ASSIGNMENT -> The whole listing, from first line to last: copy it exactly.

INFORMATION SUPPLIED ->
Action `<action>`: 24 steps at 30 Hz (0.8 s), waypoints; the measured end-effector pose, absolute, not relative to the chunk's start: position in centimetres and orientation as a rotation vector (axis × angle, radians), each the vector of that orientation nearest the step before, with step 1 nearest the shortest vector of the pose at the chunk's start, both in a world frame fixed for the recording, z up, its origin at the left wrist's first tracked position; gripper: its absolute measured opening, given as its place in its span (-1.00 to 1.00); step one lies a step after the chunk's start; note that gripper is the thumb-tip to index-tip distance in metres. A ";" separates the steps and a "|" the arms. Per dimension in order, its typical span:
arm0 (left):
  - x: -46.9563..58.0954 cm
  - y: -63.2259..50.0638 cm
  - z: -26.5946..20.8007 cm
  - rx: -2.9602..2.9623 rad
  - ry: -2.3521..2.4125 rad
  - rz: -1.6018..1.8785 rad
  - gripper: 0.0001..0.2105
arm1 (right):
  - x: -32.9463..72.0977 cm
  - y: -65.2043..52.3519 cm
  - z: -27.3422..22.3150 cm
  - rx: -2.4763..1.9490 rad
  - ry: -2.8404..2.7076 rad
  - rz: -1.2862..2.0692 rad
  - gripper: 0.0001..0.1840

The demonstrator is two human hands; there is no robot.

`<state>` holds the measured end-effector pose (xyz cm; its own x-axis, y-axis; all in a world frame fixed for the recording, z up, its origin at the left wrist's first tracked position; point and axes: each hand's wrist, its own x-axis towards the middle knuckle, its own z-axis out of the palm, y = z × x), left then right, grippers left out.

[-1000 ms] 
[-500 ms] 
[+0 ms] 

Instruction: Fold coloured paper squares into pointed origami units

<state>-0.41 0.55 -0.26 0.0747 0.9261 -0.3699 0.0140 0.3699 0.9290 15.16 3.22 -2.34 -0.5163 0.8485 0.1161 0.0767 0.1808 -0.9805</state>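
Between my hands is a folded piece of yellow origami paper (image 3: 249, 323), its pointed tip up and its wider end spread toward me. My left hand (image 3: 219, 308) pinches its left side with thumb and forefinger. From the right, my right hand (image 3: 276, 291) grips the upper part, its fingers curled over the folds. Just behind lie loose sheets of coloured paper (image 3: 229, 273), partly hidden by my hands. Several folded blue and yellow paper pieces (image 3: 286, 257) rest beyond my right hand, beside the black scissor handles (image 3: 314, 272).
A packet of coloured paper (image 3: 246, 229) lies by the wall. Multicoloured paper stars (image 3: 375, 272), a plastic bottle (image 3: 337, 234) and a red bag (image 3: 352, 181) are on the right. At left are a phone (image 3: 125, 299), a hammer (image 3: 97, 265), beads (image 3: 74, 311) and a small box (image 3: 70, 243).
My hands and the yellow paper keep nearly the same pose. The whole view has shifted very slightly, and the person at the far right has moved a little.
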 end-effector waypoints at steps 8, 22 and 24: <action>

ANSWER BOX ->
Action `<action>`: 24 steps at 30 Hz (0.8 s), waypoints; the measured end-effector pose, absolute, not relative to the chunk's start: position in centimetres and orientation as a rotation vector (axis × angle, radians), each the vector of that orientation nearest the step before, with step 1 nearest the shortest vector of the pose at the chunk's start, both in a world frame fixed for the recording, z up, its origin at the left wrist's first tracked position; gripper: its absolute measured opening, given as its place in its span (-1.00 to 1.00); step one lies a step after the chunk's start; note that gripper is the thumb-tip to index-tip distance in metres. A ";" separates the steps and a "|" the arms. Per dimension in order, its typical span:
arm0 (left):
  - x: -46.9563..58.0954 cm
  - y: -63.2259..50.0638 cm
  - z: -26.5946..20.8007 cm
  - rx: -2.9602..2.9623 rad
  - ry: -2.3521..2.4125 rad
  - rz: -1.6018..1.8785 rad
  - gripper: 0.0001..0.2105
arm1 (right):
  - x: -32.9463..72.0977 cm
  - y: -65.2043..52.3519 cm
  - z: -27.3422..22.3150 cm
  - rx: -2.4763..1.9490 rad
  - ry: -2.8404..2.7076 rad
  - rz: -1.2862..2.0692 rad
  - gripper: 0.0001..0.1840

The demonstrator is two human hands; there is no robot.

`<state>` holds the measured end-effector pose (xyz cm; its own x-axis, y-axis; all in a world frame fixed for the recording, z up, its origin at the left wrist's first tracked position; point and axes: each hand's wrist, its own x-axis towards the middle knuckle, its own z-axis out of the palm, y = z × x), left then right, grippers left out.

[-1000 ms] 
[-500 ms] 
[+0 ms] 

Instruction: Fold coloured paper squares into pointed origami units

<state>-0.41 0.55 -0.26 0.0747 0.9261 -0.3699 0.0140 0.3699 0.9290 15.16 3.22 -2.34 -0.5163 0.8485 0.1161 0.0767 0.1808 -0.9805</state>
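Between my hands is a folded piece of yellow origami paper (image 3: 249, 323), its pointed tip up and its wider end spread toward me. My left hand (image 3: 219, 308) pinches its left side with thumb and forefinger. From the right, my right hand (image 3: 276, 291) grips the upper part, its fingers curled over the folds. Just behind lie loose sheets of coloured paper (image 3: 229, 273), partly hidden by my hands. Several folded blue and yellow paper pieces (image 3: 286, 257) rest beyond my right hand, beside the black scissor handles (image 3: 314, 272).
A packet of coloured paper (image 3: 246, 229) lies by the wall. Multicoloured paper stars (image 3: 375, 272), a plastic bottle (image 3: 337, 234) and a red bag (image 3: 352, 181) are on the right. At left are a phone (image 3: 125, 299), a hammer (image 3: 97, 265), beads (image 3: 74, 311) and a small box (image 3: 70, 243).
My hands and the yellow paper keep nearly the same pose. The whole view has shifted very slightly, and the person at the far right has moved a little.
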 end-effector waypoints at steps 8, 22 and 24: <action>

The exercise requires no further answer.